● Problem
If a line of the data below contains the string "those", copy it into your answer.

● Data excerpts
______________________________

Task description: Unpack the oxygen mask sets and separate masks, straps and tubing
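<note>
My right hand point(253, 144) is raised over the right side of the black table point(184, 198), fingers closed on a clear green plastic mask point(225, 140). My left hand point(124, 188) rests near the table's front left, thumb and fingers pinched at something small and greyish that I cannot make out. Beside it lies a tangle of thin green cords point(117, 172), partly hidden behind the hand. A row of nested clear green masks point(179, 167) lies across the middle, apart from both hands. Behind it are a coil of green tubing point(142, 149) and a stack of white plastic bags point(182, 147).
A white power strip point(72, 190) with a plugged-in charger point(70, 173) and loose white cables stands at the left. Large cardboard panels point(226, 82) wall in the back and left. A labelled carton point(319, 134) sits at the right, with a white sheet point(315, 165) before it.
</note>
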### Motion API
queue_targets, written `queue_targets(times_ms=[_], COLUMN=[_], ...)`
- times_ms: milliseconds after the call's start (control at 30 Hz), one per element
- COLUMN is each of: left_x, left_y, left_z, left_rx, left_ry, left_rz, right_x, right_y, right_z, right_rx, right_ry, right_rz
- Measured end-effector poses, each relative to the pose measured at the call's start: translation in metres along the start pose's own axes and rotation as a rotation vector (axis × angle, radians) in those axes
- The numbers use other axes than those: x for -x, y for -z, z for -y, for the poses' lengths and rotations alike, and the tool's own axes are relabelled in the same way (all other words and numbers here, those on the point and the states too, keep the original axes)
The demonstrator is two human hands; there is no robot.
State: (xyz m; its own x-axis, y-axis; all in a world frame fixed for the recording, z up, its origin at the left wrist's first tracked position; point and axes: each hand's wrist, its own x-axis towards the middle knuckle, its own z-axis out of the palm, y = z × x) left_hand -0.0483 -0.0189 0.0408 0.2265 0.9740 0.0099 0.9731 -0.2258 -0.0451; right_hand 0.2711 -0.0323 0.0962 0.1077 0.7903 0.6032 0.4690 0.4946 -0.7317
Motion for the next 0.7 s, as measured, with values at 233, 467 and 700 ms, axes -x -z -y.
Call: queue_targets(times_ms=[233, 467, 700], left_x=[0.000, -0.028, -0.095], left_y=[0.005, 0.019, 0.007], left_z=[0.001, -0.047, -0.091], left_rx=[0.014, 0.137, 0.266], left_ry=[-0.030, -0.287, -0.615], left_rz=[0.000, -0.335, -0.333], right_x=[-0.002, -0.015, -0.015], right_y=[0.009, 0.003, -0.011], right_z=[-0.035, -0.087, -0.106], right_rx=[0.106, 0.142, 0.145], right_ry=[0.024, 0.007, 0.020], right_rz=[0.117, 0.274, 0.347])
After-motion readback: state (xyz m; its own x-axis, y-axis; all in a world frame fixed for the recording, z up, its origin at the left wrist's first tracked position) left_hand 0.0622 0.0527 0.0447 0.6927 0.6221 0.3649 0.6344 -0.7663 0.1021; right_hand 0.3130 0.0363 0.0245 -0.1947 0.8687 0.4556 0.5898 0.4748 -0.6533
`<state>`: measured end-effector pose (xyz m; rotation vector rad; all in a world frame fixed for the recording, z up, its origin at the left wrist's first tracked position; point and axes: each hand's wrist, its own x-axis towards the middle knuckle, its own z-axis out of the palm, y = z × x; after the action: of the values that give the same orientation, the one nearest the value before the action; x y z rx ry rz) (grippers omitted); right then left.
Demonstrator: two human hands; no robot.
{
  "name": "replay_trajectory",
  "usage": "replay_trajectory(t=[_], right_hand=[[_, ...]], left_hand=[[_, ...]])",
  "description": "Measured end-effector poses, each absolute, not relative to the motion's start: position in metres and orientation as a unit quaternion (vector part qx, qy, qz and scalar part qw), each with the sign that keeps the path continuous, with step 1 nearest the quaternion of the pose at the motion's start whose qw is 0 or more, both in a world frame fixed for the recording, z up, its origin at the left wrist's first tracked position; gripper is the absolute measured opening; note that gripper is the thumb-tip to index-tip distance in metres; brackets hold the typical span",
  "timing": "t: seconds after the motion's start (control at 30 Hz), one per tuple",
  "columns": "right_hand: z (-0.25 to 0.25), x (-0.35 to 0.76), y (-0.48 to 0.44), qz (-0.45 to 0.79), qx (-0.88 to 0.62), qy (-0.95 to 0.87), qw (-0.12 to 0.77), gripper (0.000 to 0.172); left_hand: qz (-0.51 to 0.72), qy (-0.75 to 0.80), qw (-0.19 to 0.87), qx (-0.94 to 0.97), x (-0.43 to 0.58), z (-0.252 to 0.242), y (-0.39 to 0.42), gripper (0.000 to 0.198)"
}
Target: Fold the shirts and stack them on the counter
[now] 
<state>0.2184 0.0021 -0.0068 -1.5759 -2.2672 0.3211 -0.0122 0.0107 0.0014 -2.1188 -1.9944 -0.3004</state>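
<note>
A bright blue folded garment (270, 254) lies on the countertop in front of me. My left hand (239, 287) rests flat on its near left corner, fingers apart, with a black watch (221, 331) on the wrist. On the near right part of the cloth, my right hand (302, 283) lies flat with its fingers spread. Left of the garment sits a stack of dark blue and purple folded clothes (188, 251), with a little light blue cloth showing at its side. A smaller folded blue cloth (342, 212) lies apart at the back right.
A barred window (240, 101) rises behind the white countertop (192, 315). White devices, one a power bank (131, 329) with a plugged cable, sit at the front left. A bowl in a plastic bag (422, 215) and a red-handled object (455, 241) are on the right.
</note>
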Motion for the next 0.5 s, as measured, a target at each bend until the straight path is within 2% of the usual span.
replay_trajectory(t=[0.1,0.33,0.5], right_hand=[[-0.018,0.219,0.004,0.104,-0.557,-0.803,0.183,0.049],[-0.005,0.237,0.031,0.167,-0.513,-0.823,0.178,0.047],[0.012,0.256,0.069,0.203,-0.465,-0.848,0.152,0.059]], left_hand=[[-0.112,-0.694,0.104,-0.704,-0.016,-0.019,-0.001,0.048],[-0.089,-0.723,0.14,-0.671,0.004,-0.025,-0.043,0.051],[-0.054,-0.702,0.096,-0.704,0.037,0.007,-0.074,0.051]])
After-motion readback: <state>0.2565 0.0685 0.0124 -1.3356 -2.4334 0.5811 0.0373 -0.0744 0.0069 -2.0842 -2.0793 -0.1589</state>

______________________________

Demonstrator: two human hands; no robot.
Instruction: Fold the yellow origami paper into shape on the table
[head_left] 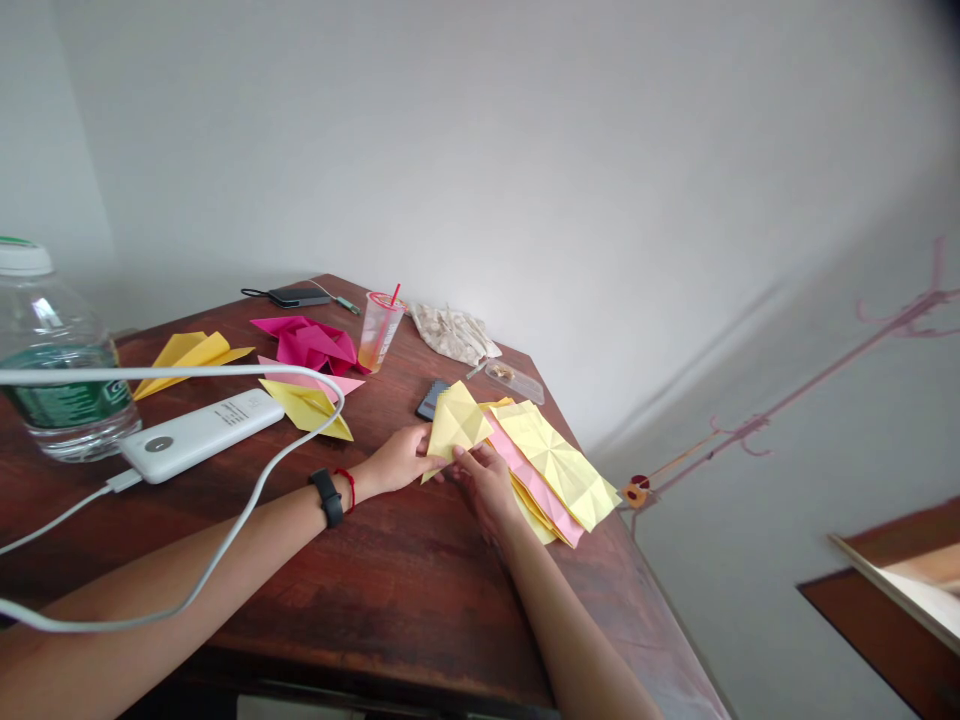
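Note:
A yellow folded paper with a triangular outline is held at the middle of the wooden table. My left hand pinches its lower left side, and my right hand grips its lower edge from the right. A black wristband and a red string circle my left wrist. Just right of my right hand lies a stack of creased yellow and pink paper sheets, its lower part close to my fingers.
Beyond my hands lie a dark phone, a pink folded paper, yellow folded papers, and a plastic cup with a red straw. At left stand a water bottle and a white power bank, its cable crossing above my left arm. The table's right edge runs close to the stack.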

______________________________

● Solution
- Measured end-effector poses, each relative to the pose measured at the call's start: translation in metres along the start pose's own axes and rotation as a rotation vector (axis × angle, radians) in those axes
- The numbers use other axes than those: x for -x, y for -z, z for -y, for the poses' lengths and rotations alike, and the tool's own axes are relabelled in the same way (all other words and numbers here, those on the point and the states too, keep the original axes)

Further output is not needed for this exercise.